Go through the data below and copy each line where the word "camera" occurs.

Input data:
::::::::
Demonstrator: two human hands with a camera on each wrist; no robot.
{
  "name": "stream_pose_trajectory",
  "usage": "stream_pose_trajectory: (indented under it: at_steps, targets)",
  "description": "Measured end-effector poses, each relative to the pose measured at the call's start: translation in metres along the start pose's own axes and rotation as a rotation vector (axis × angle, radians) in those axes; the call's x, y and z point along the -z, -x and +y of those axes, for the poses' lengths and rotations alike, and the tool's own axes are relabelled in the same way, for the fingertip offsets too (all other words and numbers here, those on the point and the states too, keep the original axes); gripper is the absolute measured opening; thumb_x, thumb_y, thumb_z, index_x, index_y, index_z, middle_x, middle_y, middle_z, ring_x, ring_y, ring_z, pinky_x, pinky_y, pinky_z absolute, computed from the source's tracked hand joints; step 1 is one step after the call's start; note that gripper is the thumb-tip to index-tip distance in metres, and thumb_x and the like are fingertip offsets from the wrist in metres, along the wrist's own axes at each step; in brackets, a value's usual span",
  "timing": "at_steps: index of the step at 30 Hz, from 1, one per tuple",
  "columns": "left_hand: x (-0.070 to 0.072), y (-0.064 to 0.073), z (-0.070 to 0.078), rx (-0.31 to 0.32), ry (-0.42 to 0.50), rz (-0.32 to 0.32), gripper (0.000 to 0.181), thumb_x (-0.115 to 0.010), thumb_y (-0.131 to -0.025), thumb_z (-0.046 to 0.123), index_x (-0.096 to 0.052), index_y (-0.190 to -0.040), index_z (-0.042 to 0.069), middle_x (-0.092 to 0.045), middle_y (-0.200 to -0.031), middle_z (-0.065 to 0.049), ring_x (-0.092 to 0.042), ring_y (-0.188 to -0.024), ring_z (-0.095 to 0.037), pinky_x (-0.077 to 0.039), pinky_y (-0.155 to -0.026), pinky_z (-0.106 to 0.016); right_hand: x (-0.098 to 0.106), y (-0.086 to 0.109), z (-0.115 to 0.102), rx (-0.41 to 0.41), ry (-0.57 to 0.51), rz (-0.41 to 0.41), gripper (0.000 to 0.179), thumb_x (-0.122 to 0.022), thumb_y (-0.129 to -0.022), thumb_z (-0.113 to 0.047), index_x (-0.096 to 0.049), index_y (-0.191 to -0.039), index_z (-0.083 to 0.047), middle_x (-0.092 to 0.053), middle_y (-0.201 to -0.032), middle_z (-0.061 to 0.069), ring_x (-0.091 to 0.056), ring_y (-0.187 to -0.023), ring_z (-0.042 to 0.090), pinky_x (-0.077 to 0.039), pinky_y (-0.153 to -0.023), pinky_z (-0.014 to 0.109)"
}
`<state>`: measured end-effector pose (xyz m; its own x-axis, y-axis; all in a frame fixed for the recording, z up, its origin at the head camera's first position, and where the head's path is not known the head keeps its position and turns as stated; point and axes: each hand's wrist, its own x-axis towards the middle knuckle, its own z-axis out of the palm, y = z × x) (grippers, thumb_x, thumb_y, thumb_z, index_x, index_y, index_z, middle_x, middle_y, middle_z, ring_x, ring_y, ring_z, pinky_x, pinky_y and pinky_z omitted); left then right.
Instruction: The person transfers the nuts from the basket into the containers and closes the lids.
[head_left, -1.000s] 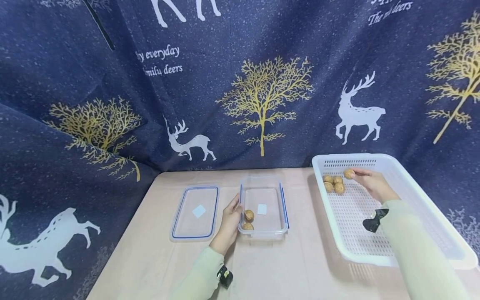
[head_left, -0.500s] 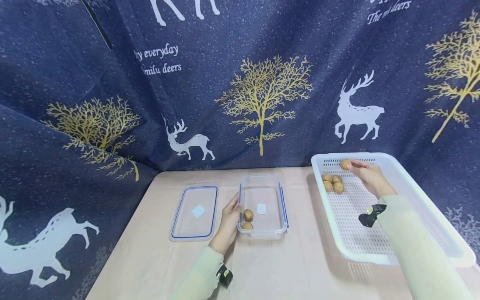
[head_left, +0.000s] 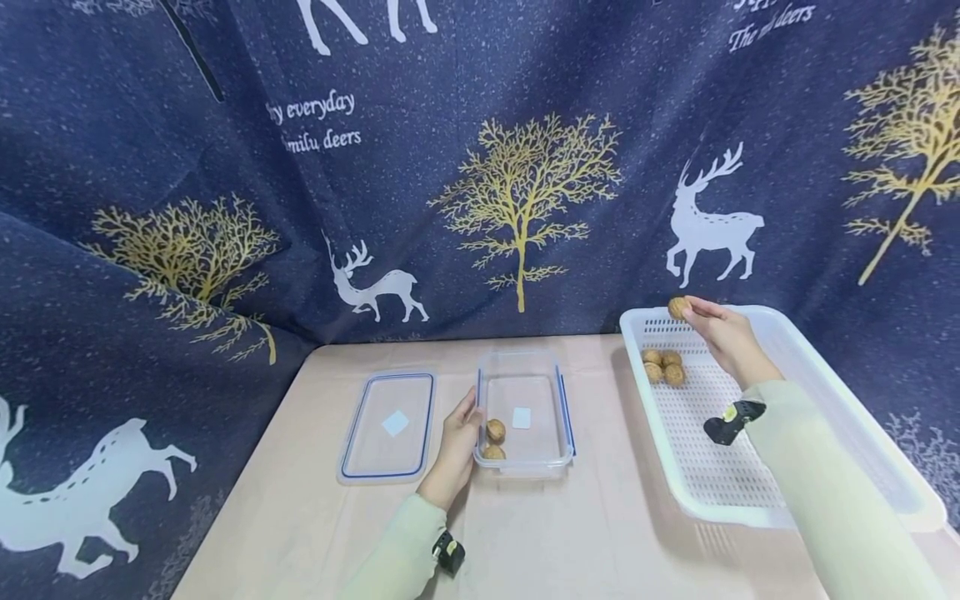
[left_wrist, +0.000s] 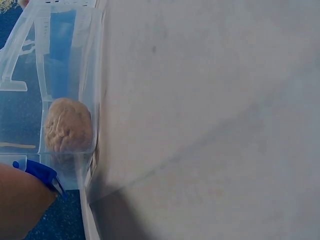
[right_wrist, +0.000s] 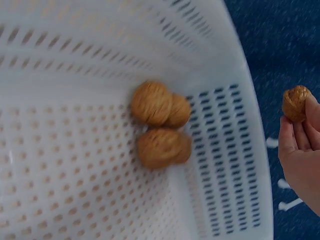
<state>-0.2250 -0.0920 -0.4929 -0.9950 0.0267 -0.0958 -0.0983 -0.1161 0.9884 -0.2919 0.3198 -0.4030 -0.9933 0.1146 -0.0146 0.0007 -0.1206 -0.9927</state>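
A walnut point(head_left: 678, 308) is pinched between the thumb and fingertips of my right hand point(head_left: 727, 335), above the far rim of the white plastic basket point(head_left: 806, 367). In the right wrist view, that same walnut point(right_wrist: 296, 103) shows beyond the basket's edge. Several more walnuts point(head_left: 673, 375) sit together at the basket's far left. My left hand point(head_left: 456, 442) holds the left wall of a clear food container point(head_left: 525, 462) with blue edging. Inside, two walnuts point(head_left: 495, 430) lie along that wall, close to the hand. The left wrist view shows one walnut point(left_wrist: 69, 125) through the plastic; most of that hand is out of frame.
A clear lid point(head_left: 386, 458) with a blue seal lies flat left of the container. The pale tabletop point(head_left: 570, 533) spans the gap between container and basket. A dark blue cloth point(head_left: 465, 192) with deer and trees hangs behind the table.
My right hand has lifted the walnut from inside the basket up to its far rim, moving slightly left. The left hand and the container have stayed in place.
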Motion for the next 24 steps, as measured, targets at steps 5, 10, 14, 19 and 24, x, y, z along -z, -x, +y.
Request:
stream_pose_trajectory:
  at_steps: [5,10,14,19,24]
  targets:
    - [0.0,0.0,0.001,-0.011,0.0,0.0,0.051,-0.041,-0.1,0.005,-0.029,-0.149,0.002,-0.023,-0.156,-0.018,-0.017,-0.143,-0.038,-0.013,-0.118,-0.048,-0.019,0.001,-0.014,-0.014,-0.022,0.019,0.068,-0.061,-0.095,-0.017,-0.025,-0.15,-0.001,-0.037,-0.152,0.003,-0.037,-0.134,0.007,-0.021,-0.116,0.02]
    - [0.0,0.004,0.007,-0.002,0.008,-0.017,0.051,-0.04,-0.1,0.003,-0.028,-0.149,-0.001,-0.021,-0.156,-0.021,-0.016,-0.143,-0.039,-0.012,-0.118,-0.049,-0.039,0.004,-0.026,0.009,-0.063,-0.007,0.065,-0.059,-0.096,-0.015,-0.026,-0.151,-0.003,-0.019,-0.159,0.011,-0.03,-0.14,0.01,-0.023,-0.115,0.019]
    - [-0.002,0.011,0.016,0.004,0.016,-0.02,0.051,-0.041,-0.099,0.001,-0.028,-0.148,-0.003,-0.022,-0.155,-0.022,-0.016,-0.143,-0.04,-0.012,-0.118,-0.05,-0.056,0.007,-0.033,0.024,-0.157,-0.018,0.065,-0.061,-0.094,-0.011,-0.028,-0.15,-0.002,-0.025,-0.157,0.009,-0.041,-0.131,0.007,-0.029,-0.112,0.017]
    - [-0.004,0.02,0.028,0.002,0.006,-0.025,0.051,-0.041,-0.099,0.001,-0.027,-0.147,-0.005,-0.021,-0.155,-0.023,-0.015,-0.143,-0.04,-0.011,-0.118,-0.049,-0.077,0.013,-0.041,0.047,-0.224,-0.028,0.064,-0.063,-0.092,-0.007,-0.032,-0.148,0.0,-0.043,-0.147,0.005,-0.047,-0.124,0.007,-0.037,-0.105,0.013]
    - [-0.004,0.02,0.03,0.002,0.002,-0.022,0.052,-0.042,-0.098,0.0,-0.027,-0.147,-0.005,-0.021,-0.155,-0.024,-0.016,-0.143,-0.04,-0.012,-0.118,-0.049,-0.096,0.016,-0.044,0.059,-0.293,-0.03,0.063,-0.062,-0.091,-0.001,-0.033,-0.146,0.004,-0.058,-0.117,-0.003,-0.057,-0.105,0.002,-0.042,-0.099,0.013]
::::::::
Solution to this exercise:
Demonstrator: two human hands with a camera on each wrist; no robot.
`<state>`: measured end-effector pose (xyz m; its own x-axis, y-axis; all in a frame fixed for the recording, z up, its origin at the head camera's first position, and where the head's path is not known the head keeps its position and turns as stated; point and axes: each hand's wrist, its own x-axis towards the middle knuckle, its own z-axis out of the palm, y = z × x) (grippers, thumb_x, thumb_y, thumb_z, index_x, index_y, index_z, middle_x, middle_y, middle_z, ring_x, ring_y, ring_z, pinky_x, pinky_y and pinky_z omitted); left then right.

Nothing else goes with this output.